== Work task ==
Because the listing below is to be kept intact, restate all of it word for word.
⟨
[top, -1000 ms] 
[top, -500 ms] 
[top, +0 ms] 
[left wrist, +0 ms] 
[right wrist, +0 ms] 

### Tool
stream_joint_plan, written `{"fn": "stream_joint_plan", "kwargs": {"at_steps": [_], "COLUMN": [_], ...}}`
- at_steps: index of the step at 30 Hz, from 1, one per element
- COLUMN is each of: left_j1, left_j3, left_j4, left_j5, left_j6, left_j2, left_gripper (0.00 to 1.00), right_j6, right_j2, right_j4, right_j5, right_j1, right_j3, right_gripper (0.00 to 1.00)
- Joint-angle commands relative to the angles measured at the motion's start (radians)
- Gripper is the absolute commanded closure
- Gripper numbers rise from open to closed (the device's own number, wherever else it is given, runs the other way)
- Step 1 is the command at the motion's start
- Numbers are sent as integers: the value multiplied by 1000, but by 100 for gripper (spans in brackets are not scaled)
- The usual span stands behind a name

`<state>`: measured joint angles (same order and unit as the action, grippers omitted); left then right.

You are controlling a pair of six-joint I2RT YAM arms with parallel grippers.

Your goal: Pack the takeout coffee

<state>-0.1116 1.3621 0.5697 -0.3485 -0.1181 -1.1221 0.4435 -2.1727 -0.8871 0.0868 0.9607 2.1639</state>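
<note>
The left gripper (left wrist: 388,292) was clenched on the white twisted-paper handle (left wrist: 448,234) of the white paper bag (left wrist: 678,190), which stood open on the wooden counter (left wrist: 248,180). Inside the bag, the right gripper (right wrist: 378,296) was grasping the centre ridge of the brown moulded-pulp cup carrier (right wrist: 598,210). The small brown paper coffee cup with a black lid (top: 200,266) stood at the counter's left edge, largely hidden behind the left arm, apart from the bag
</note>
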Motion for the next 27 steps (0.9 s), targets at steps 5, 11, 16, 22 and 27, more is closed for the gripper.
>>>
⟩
== Written response ==
[top, -1000 ms] 
[top, -500 ms] 
[top, +0 ms] 
[left wrist, +0 ms] 
[right wrist, +0 ms] 

### Tool
stream_joint_plan, written `{"fn": "stream_joint_plan", "kwargs": {"at_steps": [_], "COLUMN": [_], ...}}`
- at_steps: index of the step at 30 Hz, from 1, one per element
- COLUMN is each of: left_j1, left_j3, left_j4, left_j5, left_j6, left_j2, left_gripper (0.00 to 1.00), right_j6, right_j2, right_j4, right_j5, right_j1, right_j3, right_gripper (0.00 to 1.00)
- Joint-angle commands relative to the angles measured at the motion's start (radians)
- Gripper is the absolute commanded closure
- Gripper numbers rise from open to closed (the device's own number, wherever else it is given, runs the other way)
- Step 1 is the command at the motion's start
- Numbers are sent as integers: the value multiplied by 1000, but by 100 for gripper (spans in brackets are not scaled)
- The usual span stands behind a name

`<state>`: measured joint angles (same order and unit as the action, grippers omitted); left then right.

You are controlling a pair of six-joint I2RT YAM arms with parallel grippers.

Your goal: Pack the takeout coffee

<state>-0.1116 1.3621 0.5697 -0.3485 -0.1181 -1.1221 0.4435 -2.1727 -0.8871 0.0868 0.9607 2.1639</state>
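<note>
The left gripper (left wrist: 388,292) was clenched on the white twisted-paper handle (left wrist: 448,234) of the white paper bag (left wrist: 678,190), which stood open on the wooden counter (left wrist: 248,180). Inside the bag, the right gripper (right wrist: 378,296) was grasping the centre ridge of the brown moulded-pulp cup carrier (right wrist: 598,210). The small brown paper coffee cup with a black lid (top: 200,266) stood at the counter's left edge, largely hidden behind the left arm, apart from the bag
</note>
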Motion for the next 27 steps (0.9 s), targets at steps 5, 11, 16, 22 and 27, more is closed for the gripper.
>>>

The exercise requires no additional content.